A veces pensaba que madurar consistía en aprender a vivir sin cimientos. Prepararse para caer dignamente y encontrar buen cobijo en tierra fértil. Así se le ofrecía el mundo cada vez que buscaba gérmenes y orígenes, cualquier tipo de arranque que justificara el esfuerzo de vivir cuando ya se sentía muerto y, sin embargo, expectante en un mundo vacío de él.

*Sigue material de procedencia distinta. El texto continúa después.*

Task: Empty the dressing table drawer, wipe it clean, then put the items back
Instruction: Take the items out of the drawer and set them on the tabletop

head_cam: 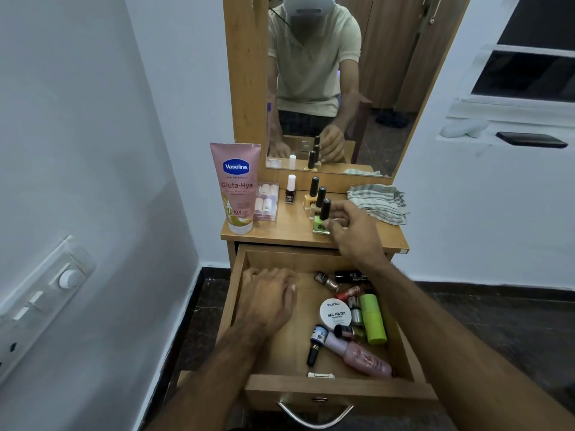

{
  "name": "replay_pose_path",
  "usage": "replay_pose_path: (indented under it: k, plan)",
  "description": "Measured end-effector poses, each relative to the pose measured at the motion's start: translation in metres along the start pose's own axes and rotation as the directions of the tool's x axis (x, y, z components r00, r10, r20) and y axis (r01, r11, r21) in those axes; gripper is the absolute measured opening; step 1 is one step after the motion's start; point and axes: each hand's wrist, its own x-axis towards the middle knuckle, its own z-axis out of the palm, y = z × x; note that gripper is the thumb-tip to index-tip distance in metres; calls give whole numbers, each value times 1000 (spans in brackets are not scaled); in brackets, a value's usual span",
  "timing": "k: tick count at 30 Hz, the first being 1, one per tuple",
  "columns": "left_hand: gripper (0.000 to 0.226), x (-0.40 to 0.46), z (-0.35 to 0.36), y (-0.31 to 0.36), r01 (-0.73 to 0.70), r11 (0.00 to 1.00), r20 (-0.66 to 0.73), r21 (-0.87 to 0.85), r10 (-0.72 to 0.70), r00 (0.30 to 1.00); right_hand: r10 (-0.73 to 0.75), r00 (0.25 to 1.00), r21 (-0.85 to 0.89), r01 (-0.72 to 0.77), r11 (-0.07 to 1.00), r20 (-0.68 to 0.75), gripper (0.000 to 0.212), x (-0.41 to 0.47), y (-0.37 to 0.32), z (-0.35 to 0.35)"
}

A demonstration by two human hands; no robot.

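The right hand (351, 231) reaches over the front edge of the dressing table top (298, 241), its fingertips closed on the green nail polish bottle (322, 220), which stands upright near that edge. The grip is low on the glass, by the look of it, though the palm hides part of it. The left hand (267, 298) lies flat, fingers relaxed and holding nothing, on the bare floor of the open drawer (339, 391) toward its back left corner.

Two more bottles, a yellow one (312, 194) and a pale one (318, 200), stand in a tight line just behind the green bottle, with a dark red bottle (290, 191) to their left. The risk here is plain: these bottles are tall, narrow and top-heavy, and if the hand lets go carelessly or its knuckles swing back, one could tip into the next and the row could fall. The green bottle sits close enough to the front edge that a knock might send it down into the drawer.

A lotion tube (237, 188) stands on its cap at the left edge beside a clear packet (266, 202), and could topple if bumped. A checked cloth (378, 203) lies at the right back corner, ready for wiping.

The drawer's right side holds much: a white jar (335, 312), a green tube (373, 318), a pink bottle (357, 353) and small bottles lying loose, apt to roll.
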Motion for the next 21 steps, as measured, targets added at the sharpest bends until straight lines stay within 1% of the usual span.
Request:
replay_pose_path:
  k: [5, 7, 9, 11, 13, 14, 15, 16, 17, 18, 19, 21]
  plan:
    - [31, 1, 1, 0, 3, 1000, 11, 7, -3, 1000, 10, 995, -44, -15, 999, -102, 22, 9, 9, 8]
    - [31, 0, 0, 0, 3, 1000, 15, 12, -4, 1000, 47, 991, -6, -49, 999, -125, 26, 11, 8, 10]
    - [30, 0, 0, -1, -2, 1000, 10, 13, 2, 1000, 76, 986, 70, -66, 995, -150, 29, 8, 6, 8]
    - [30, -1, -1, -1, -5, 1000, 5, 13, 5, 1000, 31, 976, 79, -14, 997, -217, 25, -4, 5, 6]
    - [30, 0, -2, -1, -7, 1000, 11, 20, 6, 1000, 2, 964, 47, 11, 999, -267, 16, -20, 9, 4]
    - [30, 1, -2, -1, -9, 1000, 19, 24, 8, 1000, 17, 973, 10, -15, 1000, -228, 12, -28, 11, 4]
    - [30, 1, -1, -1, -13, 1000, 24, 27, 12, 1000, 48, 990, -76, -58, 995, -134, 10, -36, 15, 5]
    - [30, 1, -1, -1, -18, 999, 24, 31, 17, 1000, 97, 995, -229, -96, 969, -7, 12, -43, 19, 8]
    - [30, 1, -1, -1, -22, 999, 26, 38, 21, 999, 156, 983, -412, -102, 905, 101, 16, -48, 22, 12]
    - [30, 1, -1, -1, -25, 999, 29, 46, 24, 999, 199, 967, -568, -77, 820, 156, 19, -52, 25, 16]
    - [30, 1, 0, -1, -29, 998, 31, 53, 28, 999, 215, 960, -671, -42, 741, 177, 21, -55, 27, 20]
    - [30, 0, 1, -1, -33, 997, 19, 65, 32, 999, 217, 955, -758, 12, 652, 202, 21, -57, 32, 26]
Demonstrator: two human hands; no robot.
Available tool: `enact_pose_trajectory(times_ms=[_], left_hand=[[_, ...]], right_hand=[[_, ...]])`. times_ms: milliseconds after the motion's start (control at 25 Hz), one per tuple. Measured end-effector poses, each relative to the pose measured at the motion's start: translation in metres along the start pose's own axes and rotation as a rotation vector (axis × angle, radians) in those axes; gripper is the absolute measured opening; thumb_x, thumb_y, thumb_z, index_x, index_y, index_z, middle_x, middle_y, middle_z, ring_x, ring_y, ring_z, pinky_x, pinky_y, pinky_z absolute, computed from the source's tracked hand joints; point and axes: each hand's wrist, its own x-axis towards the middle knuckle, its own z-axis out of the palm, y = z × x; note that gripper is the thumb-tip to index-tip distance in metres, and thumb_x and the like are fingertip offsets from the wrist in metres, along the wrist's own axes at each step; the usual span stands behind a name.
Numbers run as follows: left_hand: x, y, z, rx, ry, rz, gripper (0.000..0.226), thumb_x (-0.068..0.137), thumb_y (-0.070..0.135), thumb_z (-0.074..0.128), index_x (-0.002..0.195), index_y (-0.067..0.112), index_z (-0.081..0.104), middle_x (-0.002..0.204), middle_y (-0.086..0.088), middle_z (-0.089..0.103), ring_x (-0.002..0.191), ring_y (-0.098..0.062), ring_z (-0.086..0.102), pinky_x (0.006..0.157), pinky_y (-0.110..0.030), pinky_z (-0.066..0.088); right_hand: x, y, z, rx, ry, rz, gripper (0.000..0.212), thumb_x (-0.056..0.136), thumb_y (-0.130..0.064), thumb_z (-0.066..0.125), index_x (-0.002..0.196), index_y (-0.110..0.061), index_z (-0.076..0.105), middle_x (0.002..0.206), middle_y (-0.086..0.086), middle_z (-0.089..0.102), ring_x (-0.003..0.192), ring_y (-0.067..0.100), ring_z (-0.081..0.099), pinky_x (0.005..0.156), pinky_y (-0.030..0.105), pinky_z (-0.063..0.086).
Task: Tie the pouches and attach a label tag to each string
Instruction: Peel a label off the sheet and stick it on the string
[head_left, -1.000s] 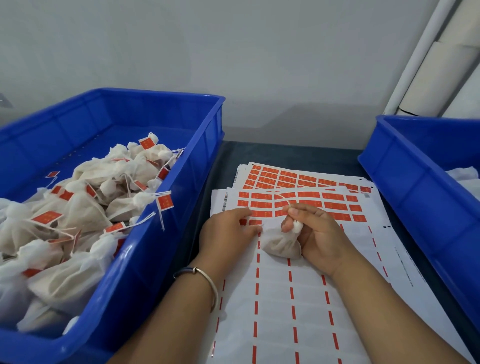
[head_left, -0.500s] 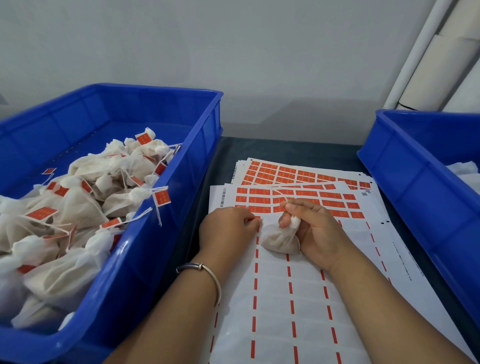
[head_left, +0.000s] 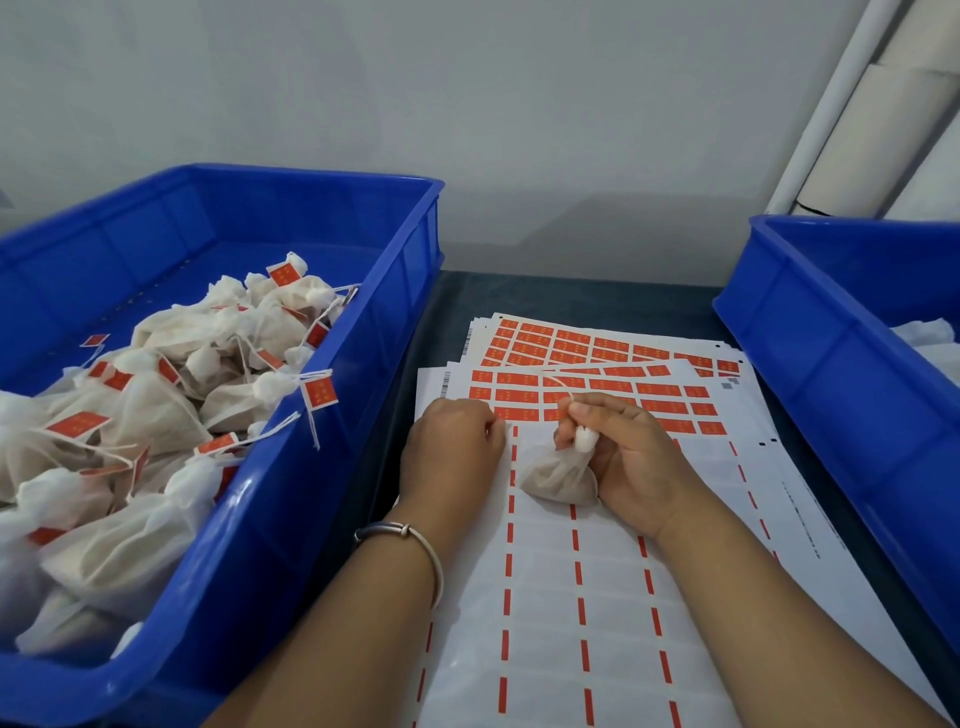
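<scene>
A dark table (head_left: 571, 301) stands against a plain pale grey wall (head_left: 467, 104); white tubes (head_left: 852, 104) lean in the far right corner; a blue plastic bin (head_left: 291, 499) sits at the left and a second blue bin (head_left: 831, 374) at the right, with something white showing at its edge.

The left bin is heaped with soft, gauzy white pouches (head_left: 156, 405), each gathered at the neck and trailing thin string with a small orange tag; between the bins lie overlapping white label sheets (head_left: 597, 597), glossy, ruled by orange dashes where stickers are gone, with rows of rectangular orange labels (head_left: 670, 389) left at the far end.

The left hand (head_left: 457, 452), with a thin metal bangle (head_left: 410, 545) on its wrist, rests knuckles-up on the top sheet, fingers curled under at the nearest row of labels; whether they pinch one cannot be told.

The right hand (head_left: 623, 457) holds one small rounded pouch (head_left: 563, 478) that sits on the sheet between the hands; thumb and forefinger pinch its bunched neck, the other fingers curl beside it, and its string (head_left: 558, 383) rises from the pinch across the labels.
</scene>
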Motion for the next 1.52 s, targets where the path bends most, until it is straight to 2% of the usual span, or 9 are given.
enact_pose_trajectory(times_ms=[200, 400, 520, 600, 720, 880, 1040, 1240, 1520], left_hand=[[0.004, -0.001, -0.009, -0.342, 0.171, -0.296, 0.014, 0.097, 0.029, 0.045, 0.084, 0.028, 0.051, 0.08, 0.015, 0.047, 0.067, 0.001, 0.049, 0.048, -0.006, 0.033], [-0.006, 0.011, -0.028, -0.575, 0.447, -0.239, 0.017, 0.097, 0.029, 0.044, 0.082, 0.033, 0.049, 0.08, 0.02, 0.052, 0.075, -0.002, 0.056, 0.057, -0.007, 0.038], [-0.014, 0.024, -0.033, -0.777, 0.294, -0.254, 0.02, 0.096, 0.027, 0.046, 0.079, 0.033, 0.054, 0.071, 0.014, 0.06, 0.074, 0.007, 0.059, 0.052, -0.004, 0.042], [-0.019, 0.033, -0.033, -0.933, 0.149, -0.299, 0.018, 0.096, 0.023, 0.047, 0.084, 0.029, 0.061, 0.072, 0.011, 0.065, 0.072, 0.003, 0.063, 0.054, -0.006, 0.045], [-0.024, 0.042, -0.034, -1.019, 0.016, -0.337, 0.019, 0.096, 0.022, 0.048, 0.087, 0.026, 0.065, 0.074, 0.013, 0.068, 0.074, -0.004, 0.067, 0.062, -0.013, 0.051], [-0.027, 0.049, -0.037, -1.096, -0.089, -0.391, 0.022, 0.096, 0.025, 0.048, 0.085, 0.028, 0.066, 0.076, 0.014, 0.07, 0.08, -0.009, 0.068, 0.073, -0.02, 0.051], [-0.028, 0.053, -0.04, -1.145, -0.17, -0.427, 0.018, 0.095, 0.03, 0.049, 0.089, 0.029, 0.067, 0.082, 0.014, 0.072, 0.093, -0.014, 0.066, 0.081, -0.028, 0.05], [-0.031, 0.057, -0.046, -1.187, -0.204, -0.374, 0.02, 0.094, 0.034, 0.049, 0.086, 0.033, 0.068, 0.086, 0.017, 0.072, 0.091, -0.008, 0.067, 0.072, -0.018, 0.048], [-0.033, 0.059, -0.049, -1.2, -0.272, -0.33, 0.031, 0.095, 0.034, 0.046, 0.079, 0.041, 0.071, 0.09, 0.019, 0.071, 0.094, -0.007, 0.066, 0.088, -0.028, 0.047]], right_hand=[[-0.005, -0.006, 0.005, -0.017, 0.075, -0.013, 0.014, 0.078, -0.025, 0.065, 0.075, -0.028, 0.078, 0.085, -0.006, 0.074, 0.079, 0.01, 0.071, 0.061, 0.023, 0.055], [-0.01, -0.018, 0.008, -0.249, 0.136, -0.156, 0.016, 0.059, -0.04, 0.067, 0.071, -0.035, 0.076, 0.085, -0.02, 0.072, 0.083, 0.002, 0.069, 0.064, 0.019, 0.055], [-0.015, -0.023, 0.012, -0.405, 0.12, -0.266, 0.015, 0.061, -0.046, 0.064, 0.069, -0.036, 0.072, 0.083, -0.024, 0.07, 0.086, -0.002, 0.067, 0.068, 0.015, 0.054], [-0.018, -0.026, 0.016, -0.489, 0.092, -0.348, 0.004, 0.073, -0.039, 0.065, 0.073, -0.036, 0.068, 0.078, -0.029, 0.068, 0.084, -0.007, 0.064, 0.063, 0.009, 0.051], [-0.02, -0.029, 0.016, -0.57, 0.062, -0.445, 0.017, 0.084, -0.02, 0.066, 0.077, -0.036, 0.065, 0.071, -0.031, 0.066, 0.08, -0.007, 0.064, 0.06, 0.003, 0.046], [-0.024, -0.037, 0.016, -0.638, 0.032, -0.477, 0.021, 0.087, -0.02, 0.062, 0.079, -0.039, 0.063, 0.074, -0.028, 0.065, 0.083, -0.01, 0.061, 0.066, 0.002, 0.046], [-0.026, -0.042, 0.018, -0.705, 0.023, -0.539, 0.022, 0.086, -0.021, 0.064, 0.079, -0.041, 0.063, 0.081, -0.021, 0.061, 0.089, -0.003, 0.057, 0.072, 0.005, 0.047], [-0.028, -0.045, 0.022, -0.704, 0.05, -0.576, 0.02, 0.083, -0.025, 0.067, 0.076, -0.043, 0.063, 0.082, -0.022, 0.059, 0.088, 0.0, 0.057, 0.07, 0.005, 0.046], [-0.03, -0.045, 0.023, -0.638, 0.111, -0.536, 0.018, 0.083, -0.022, 0.068, 0.075, -0.036, 0.064, 0.095, -0.017, 0.054, 0.091, 0.005, 0.055, 0.068, 0.001, 0.044]])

Cerraba entonces los ojos con tal gravedad que no importaba no volver a abrirlos. Y su memoria le abrigaba el cuerpo con recuerdos de sonidos reconfortantes y reflejos cálidos. El motor de una máquina de afeitar acariciando otra cara, el susurro de la mopa desplazándose por el mismo suelo en el que descansaban sus pies, un plumero a su espalda sacando las cosquillas al teclado de un ordenador. Susurros calmados y luces intermitentes. Sol de otoño sobre un cuerpo que, ya por costumbre, envolvía en anorak viejuno, mortaja sin almidón, restos de vida, traje espacial.
Recordaba todos los segundos de placer vividos. Podrían reducirse a unas cuantas horas quietas. Sedadas. No me importa si no abro los ojos nunca más.
Deseaba una suerte de placer sin falsas esperanzas, limpio de recuerdos. El inicio de un viaje eterno preñado de conciencia clara. La ternura de un dios que le dejara descansar hasta mañana con la luz encendida. La certeza de un sentido.